A theoretical study of molten carbonate fuel cell combined with a solar power plant and Cu–Cl thermochemical cycle based on techno-economic analysis

Abstract

A novel power and hydrogen coproduction system is designed and analyzed from energetic and economic point of view. Power is simultaneously produced from parabolic trough collector power plant and molten carbonate fuel cell whereas hydrogen is generated in a three-steps Cu–Cl thermochemical cycle. The key component of the system is the molten carbonate fuel cell that provides heat to others (Cu–Cl thermochemical cycle and steam accumulator). A mathematic model is developed for energetic and economic analyses. A parametric study is performed to assess the impact of some parameters on the system performance. From calculations, it is deduced that electric energy from fuel cell, solar plant and output hydrogen mass are respectively 578 GWh, 25 GWh and 306 tons.
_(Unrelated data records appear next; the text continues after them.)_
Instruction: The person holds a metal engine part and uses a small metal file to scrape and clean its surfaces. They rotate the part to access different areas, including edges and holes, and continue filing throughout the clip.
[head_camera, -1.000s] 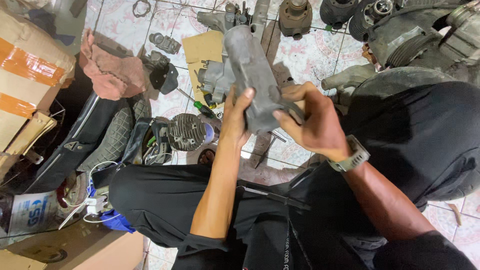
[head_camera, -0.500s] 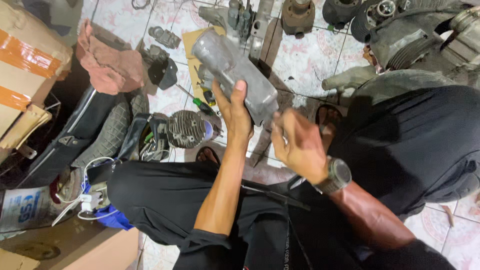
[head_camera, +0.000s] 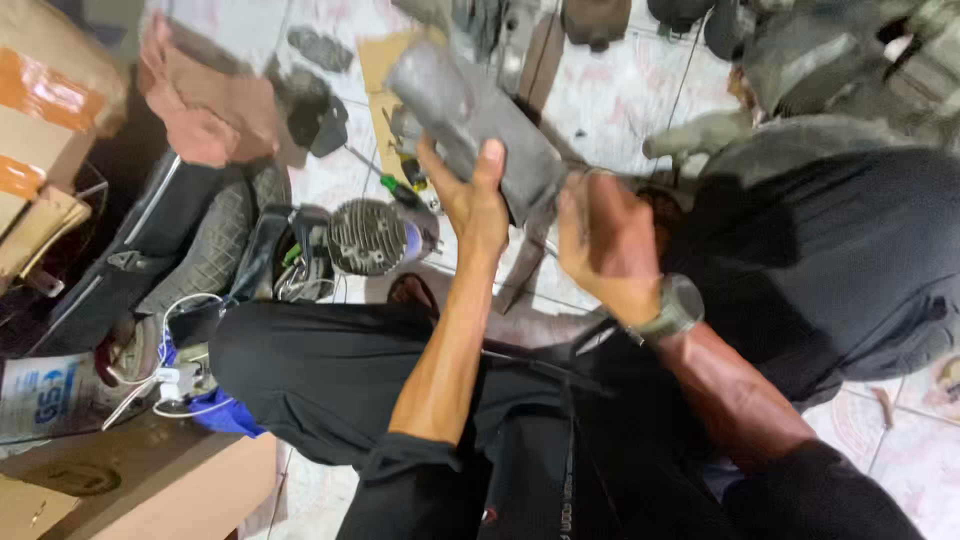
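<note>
A: What are my hands doing?

B: My left hand (head_camera: 472, 195) is wrapped around a long grey metal casing (head_camera: 470, 115), thumb up along its side, holding it tilted in the air over the tiled floor (head_camera: 620, 95). My right hand (head_camera: 605, 240) is curled at the casing's lower end; whether it grips the metal I cannot tell, the view is blurred.

A: How does the casing look?

B: Dull, grimy, boxy, heavy-looking.

A: What could go wrong?

B: I think it could slip, since one hand carries most of it, and drop onto the finned engine part (head_camera: 372, 236) or the green-handled screwdriver (head_camera: 398, 190) below.
</note>
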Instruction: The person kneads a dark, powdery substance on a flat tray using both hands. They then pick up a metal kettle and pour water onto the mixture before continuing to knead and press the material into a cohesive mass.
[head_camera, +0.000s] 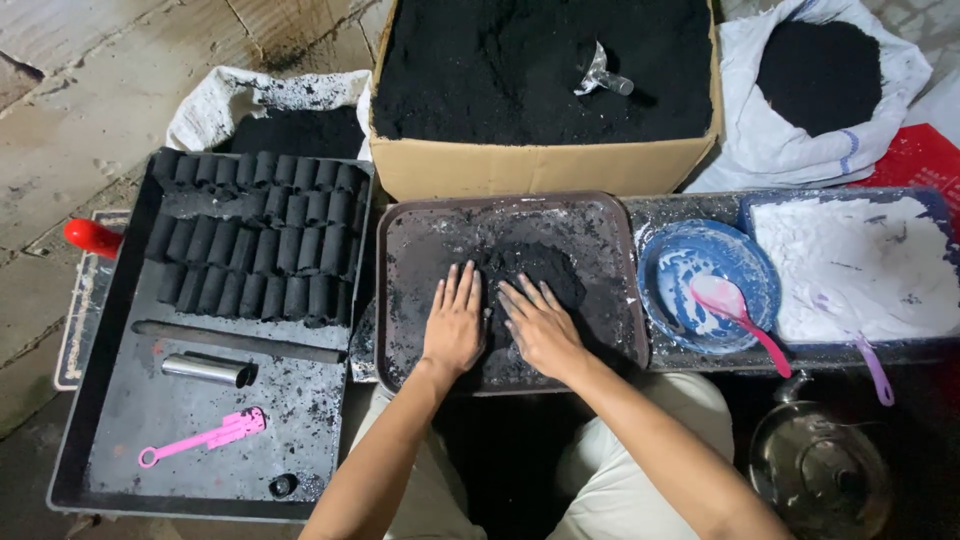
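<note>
Both my hands lie flat, palms down, on a dark tray (405, 230) dusted with black powder. My left hand (455, 322) rests with fingers together and slightly spread at the tips. Beside it, my right hand (537, 322) presses on a low mound of black powder (535, 268) in the tray's middle. Neither hand holds anything. A cardboard box (540, 165) full of black powder, with a metal scoop (603, 76) in it, stands just behind the tray.
A black tray (120, 420) at left holds rows of black cylindrical briquettes (260, 240), a metal tube (207, 369), a dark rod and a pink tool (203, 437). At right are a blue bowl (705, 250) with pink spoon (738, 312), a tray of white powder (860, 265), powder sacks and a glass lid (820, 470).
</note>
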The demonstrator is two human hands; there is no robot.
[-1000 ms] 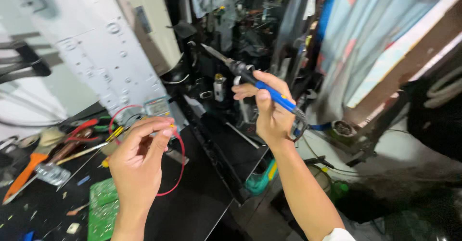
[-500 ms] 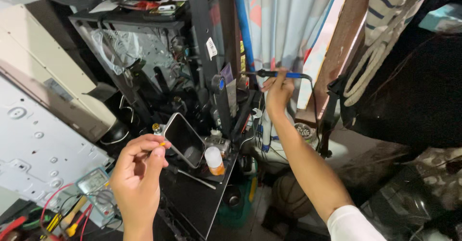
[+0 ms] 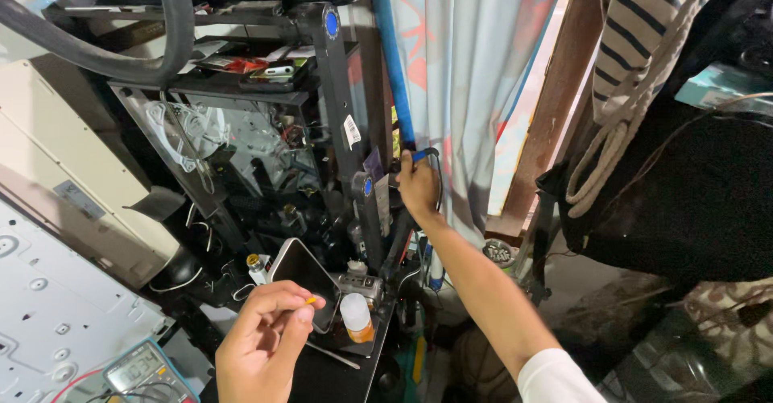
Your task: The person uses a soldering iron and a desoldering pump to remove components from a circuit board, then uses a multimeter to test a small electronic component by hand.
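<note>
My right hand (image 3: 417,187) reaches far forward and is closed around the blue handle of a soldering iron (image 3: 420,155), held against a black upright stand (image 3: 345,105) beside a curtain. The iron's tip is hidden behind the stand. My left hand (image 3: 264,347) is low in the foreground with fingers pinched on a small orange-tipped piece (image 3: 310,299). It hovers just in front of a dark phone-like slab (image 3: 304,278) and a small white bottle with orange liquid (image 3: 356,319).
A multimeter (image 3: 145,371) lies at the lower left on a white metal panel (image 3: 48,314). A cluttered black shelf (image 3: 233,81) holds cables and parts. A pale curtain (image 3: 475,73), wooden post (image 3: 564,97) and striped cloth (image 3: 644,41) fill the right.
My view has swung up and right from the workbench. My right hand carried the soldering iron from mid-air up to the black stand. My left hand stayed pinched and low.
</note>
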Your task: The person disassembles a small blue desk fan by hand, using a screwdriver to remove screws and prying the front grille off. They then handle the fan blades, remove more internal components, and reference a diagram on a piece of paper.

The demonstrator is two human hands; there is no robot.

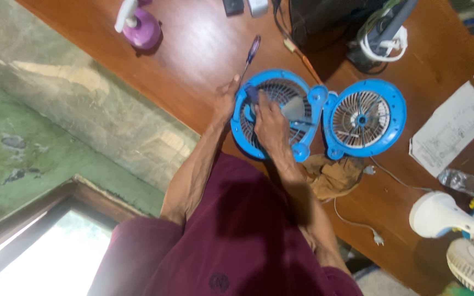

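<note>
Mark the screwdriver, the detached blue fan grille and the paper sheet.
screwdriver (252,52): head view, on its purple handle.
detached blue fan grille (364,118): head view, on its central hub.
paper sheet (450,129): head view, mid-sheet.

Bare brown wooden worktop (193,49) lies open between the purple spray bottle (141,27) and the round blue plastic fan shell (272,112), crossed only by a blue-handled screwdriver (249,56). To the other side, a second blue fan half (364,118) touches the first, with a crumpled brown cloth (333,175), white cable (357,222) and printed paper sheet (451,129) crowding the way.
</note>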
The overall energy efficiency of the proposed plants is 46.80 % and its LCOE is 7.64 c€/kWh. The use of MCFC waste heat allows increasing the solar power plant efficiency by 2.15 % and reducing the annual hydrogen consumption by 3 %. Parametric analysis shows that the amount of heat recovery impacts the energy efficiency of fuel cell and Cu–Cl cycle. Also, current density is a key parameter that influences the system efficiency.